Assigned task:
Scan the material that follows. Copy every line containing the word "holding".

BEGIN

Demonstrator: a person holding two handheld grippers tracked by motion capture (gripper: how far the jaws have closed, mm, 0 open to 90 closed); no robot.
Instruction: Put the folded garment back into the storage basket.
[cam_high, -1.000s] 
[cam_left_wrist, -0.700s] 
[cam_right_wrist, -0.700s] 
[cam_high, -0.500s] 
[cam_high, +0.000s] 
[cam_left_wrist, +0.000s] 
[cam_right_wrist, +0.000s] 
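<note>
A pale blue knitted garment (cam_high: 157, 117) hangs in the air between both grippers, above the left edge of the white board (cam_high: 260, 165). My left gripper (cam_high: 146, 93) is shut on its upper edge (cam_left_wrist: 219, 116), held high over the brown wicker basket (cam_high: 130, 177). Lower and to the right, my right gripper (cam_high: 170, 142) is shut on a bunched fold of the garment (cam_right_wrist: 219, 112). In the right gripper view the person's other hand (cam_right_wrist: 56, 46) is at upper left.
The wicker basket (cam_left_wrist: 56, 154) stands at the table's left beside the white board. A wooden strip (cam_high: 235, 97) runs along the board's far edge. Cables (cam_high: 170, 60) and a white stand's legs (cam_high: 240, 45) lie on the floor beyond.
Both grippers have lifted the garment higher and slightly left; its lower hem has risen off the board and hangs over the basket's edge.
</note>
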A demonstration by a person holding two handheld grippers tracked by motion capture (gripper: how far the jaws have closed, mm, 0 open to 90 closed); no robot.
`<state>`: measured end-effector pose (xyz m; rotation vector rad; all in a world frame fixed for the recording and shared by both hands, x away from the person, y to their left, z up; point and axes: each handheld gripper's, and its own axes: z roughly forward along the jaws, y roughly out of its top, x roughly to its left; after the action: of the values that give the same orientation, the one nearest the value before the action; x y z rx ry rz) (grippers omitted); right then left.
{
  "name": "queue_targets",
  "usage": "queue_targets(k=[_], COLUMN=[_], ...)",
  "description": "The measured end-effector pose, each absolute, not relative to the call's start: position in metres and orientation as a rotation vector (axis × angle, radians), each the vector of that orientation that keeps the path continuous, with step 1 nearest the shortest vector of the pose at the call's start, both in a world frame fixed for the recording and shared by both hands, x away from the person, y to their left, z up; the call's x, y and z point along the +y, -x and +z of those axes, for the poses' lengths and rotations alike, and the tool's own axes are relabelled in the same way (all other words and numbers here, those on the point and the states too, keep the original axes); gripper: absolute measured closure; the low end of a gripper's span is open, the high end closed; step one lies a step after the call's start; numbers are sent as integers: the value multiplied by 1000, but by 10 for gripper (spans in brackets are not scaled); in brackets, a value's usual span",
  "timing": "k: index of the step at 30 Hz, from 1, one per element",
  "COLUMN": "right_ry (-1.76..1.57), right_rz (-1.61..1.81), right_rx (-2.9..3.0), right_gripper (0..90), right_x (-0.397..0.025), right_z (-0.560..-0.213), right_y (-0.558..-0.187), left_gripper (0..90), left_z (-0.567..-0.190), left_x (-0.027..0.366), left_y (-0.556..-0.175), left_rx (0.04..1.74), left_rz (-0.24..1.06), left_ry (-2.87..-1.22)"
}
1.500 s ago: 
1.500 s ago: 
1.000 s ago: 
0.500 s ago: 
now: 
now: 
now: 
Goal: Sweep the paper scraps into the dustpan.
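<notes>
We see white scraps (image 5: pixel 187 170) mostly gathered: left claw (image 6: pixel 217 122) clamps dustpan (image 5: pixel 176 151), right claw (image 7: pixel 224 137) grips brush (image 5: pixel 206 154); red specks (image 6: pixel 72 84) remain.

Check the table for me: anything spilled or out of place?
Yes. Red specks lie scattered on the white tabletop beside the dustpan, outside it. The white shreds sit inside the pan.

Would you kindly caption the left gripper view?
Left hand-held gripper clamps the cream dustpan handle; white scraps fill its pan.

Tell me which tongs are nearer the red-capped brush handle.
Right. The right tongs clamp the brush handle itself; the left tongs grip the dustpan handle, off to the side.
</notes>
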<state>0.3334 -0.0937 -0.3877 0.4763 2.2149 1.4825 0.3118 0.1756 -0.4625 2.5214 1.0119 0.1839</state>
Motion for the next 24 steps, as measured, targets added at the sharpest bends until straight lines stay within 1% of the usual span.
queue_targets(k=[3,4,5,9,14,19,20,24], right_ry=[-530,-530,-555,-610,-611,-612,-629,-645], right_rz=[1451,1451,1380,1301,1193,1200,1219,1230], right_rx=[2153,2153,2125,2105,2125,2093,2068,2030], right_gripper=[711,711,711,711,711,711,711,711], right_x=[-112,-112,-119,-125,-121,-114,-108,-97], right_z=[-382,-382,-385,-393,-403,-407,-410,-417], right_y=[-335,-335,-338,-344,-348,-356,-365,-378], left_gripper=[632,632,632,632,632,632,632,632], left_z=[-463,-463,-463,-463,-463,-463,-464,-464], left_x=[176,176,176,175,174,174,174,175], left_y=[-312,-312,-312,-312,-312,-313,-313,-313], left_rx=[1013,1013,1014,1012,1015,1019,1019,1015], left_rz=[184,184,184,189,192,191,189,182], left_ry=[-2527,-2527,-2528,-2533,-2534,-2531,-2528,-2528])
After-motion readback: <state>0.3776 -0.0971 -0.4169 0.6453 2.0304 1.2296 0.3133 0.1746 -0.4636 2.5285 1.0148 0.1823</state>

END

Task answer:
Demonstrator: a person holding two handheld grippers tracked by motion capture (gripper: how far the jaws have closed, mm, 0 open to 90 closed); no robot.
A demonstration by a person holding two handheld grippers tracked by motion capture (gripper: how far the jaws have closed, mm, 0 open to 90 closed); no robot.

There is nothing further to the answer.